DESCRIPTION OF THE TASK: Please repeat, from the entries that follow, the lines from the one containing "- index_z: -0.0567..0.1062" through the one containing "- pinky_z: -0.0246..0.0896" exactly, adding nothing.
--- EXTRACTED ENTRIES ---
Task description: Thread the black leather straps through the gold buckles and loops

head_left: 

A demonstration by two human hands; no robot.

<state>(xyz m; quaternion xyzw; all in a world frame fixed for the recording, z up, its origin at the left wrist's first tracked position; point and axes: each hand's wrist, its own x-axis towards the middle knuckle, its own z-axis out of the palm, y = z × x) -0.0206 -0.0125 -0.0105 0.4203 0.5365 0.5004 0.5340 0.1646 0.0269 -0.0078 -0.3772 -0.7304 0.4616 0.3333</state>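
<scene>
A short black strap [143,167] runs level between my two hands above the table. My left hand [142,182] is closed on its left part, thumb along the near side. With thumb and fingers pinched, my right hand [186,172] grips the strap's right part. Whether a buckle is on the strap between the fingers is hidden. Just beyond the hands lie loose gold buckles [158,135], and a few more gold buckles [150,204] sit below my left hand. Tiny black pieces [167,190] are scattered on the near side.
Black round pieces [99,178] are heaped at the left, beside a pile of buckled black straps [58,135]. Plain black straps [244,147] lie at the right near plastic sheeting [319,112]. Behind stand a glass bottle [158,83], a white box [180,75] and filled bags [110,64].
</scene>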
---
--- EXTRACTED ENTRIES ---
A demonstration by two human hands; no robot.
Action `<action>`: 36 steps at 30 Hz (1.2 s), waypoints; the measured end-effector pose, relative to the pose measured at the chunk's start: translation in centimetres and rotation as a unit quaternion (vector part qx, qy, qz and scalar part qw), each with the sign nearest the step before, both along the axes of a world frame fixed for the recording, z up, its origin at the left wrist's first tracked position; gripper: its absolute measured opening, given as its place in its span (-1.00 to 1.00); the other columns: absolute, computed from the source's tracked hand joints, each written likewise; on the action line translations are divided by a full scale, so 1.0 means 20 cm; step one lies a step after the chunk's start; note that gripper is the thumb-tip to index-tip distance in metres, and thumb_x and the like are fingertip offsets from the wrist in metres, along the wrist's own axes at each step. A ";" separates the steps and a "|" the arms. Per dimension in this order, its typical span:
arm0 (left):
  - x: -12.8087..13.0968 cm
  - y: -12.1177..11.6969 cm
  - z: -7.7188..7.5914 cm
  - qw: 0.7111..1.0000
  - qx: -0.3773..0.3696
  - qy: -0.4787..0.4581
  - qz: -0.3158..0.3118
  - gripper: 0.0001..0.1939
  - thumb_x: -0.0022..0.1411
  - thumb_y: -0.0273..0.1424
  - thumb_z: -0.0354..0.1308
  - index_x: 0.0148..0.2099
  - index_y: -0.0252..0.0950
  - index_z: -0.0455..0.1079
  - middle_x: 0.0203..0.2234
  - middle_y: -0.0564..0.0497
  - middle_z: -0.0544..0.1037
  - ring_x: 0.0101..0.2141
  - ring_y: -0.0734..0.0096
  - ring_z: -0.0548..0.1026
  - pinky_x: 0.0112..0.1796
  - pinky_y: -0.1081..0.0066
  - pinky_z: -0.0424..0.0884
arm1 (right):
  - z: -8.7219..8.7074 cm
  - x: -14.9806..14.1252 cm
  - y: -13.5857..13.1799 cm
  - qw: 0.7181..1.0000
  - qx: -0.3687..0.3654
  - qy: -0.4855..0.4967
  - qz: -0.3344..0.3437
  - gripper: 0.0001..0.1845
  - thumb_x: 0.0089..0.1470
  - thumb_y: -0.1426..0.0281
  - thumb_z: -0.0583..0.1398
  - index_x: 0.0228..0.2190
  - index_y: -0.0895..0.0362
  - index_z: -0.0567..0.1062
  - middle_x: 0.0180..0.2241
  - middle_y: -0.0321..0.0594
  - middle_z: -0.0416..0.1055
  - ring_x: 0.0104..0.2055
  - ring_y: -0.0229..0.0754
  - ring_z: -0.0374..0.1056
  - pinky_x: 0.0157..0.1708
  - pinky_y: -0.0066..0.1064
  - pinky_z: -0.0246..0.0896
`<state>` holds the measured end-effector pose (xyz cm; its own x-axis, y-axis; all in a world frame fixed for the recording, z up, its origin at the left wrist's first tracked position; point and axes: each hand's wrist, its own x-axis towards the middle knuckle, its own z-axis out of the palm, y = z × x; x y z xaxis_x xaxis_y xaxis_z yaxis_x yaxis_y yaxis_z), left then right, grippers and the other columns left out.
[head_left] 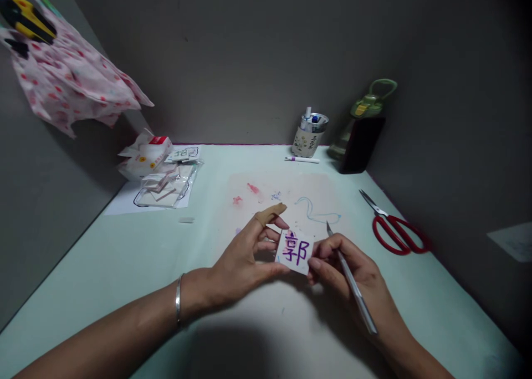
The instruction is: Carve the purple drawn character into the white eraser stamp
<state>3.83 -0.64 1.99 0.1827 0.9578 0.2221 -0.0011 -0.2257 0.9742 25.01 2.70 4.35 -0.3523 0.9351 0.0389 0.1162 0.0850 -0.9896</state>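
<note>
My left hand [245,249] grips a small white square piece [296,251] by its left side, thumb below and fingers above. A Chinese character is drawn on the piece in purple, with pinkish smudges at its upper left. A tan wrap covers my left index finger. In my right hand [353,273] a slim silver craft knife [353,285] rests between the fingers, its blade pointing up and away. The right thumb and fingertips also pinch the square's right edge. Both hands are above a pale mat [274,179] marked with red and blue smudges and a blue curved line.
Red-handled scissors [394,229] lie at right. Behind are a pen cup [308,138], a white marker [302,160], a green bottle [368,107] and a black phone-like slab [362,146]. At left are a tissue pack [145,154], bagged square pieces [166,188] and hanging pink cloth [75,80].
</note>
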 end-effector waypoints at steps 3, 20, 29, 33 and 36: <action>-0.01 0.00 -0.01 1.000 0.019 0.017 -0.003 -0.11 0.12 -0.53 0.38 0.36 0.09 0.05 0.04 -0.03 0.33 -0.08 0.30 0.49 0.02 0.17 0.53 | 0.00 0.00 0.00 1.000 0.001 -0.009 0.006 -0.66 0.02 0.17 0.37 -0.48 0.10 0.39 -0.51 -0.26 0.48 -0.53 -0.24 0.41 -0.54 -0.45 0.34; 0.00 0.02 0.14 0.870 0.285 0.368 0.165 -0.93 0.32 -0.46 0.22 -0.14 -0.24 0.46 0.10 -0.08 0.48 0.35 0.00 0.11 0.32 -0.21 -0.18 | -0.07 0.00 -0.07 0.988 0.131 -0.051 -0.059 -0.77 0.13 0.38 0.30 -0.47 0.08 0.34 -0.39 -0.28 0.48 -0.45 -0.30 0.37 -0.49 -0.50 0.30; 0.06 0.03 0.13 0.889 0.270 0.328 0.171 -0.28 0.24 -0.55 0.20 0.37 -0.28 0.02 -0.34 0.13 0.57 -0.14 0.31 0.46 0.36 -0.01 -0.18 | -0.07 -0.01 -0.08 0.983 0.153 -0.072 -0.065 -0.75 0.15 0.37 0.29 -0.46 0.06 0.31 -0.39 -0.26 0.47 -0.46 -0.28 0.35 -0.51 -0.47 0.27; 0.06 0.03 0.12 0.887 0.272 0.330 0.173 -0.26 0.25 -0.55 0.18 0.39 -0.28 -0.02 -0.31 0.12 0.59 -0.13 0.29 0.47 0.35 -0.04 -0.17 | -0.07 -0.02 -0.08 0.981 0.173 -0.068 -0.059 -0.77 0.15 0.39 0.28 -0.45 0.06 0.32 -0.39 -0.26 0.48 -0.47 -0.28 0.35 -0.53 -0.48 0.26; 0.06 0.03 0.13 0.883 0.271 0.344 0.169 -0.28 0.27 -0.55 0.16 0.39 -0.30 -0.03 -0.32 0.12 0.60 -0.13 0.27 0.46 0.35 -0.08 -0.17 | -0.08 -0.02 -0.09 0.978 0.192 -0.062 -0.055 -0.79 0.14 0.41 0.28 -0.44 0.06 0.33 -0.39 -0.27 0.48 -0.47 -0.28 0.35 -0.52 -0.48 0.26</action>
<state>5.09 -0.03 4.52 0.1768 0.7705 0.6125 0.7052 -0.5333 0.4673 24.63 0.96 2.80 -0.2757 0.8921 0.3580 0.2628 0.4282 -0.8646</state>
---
ANSWER FOR THIS EXERCISE:
  - index_z: -0.0567..0.1062
  - middle_x: 0.0180..0.2241
  - middle_y: -0.0321..0.0594
  - middle_z: -0.0416..0.1055
  - ring_x: 0.0104..0.2055
  - ring_y: -0.0229..0.0754
  - ring_z: -0.0374..0.1056
  - pinky_x: 0.0157..0.1708
  - pinky_y: -0.0066..0.1064
  - pinky_z: -0.0246..0.0896

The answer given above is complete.